--- EXERCISE GOAL ---
Pictures stay out; please output the remaining data exactly.

--- DATA EXCERPT ---
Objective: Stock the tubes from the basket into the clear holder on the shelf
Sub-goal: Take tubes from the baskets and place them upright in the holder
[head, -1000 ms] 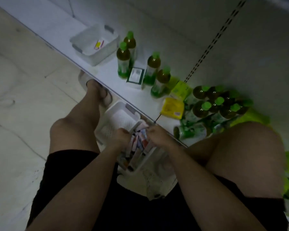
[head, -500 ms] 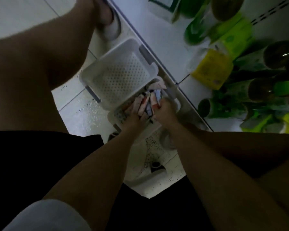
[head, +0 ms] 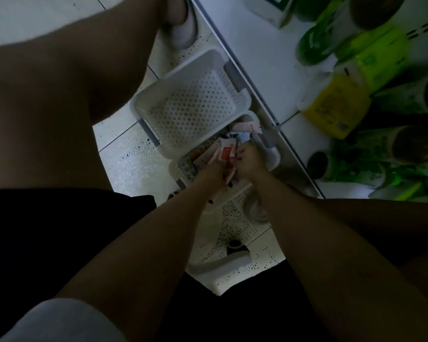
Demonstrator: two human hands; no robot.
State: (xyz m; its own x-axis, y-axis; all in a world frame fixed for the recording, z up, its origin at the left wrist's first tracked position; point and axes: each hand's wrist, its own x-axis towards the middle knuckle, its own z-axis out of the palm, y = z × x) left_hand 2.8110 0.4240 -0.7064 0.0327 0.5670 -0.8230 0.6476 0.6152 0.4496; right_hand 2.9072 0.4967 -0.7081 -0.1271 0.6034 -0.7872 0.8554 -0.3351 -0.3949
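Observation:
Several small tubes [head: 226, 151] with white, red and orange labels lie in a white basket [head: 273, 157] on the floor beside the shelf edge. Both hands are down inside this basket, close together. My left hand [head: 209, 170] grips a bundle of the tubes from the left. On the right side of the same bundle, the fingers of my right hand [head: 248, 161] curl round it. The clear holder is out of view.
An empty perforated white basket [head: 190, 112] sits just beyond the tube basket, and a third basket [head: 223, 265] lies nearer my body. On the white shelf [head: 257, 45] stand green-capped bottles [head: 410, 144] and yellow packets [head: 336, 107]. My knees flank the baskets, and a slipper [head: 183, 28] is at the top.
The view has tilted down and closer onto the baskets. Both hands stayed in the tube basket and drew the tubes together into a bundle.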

--- EXERCISE SOLUTION ---
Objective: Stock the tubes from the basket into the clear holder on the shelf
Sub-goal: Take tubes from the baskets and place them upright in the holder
[head, -1000 ms] 
[head, -500 ms] 
[head, +0 ms] 
Demonstrator: two human hands; no robot.
State: (xyz m; its own x-axis, y-axis; all in a world frame fixed for the recording, z up, its origin at the left wrist's first tracked position; point and axes: each hand's wrist, its own x-axis towards the middle knuckle, its own z-axis out of the palm, y = z × x) left_hand 2.8110 0.4240 -0.7064 0.0327 0.5670 -0.8230 0.6476 0.6152 0.4496; right_hand 2.9072 0.4967 -0.7081 -0.1271 0.6034 -0.7872 0.8554 -0.3351 -0.3949
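Observation:
Several small tubes [head: 226, 151] with white, red and orange labels lie in a white basket [head: 273, 157] on the floor beside the shelf edge. Both hands are down inside this basket, close together. My left hand [head: 209, 170] grips a bundle of the tubes from the left. On the right side of the same bundle, the fingers of my right hand [head: 248, 161] curl round it. The clear holder is out of view.
An empty perforated white basket [head: 190, 112] sits just beyond the tube basket, and a third basket [head: 223, 265] lies nearer my body. On the white shelf [head: 257, 45] stand green-capped bottles [head: 410, 144] and yellow packets [head: 336, 107]. My knees flank the baskets, and a slipper [head: 183, 28] is at the top.
The view has tilted down and closer onto the baskets. Both hands stayed in the tube basket and drew the tubes together into a bundle.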

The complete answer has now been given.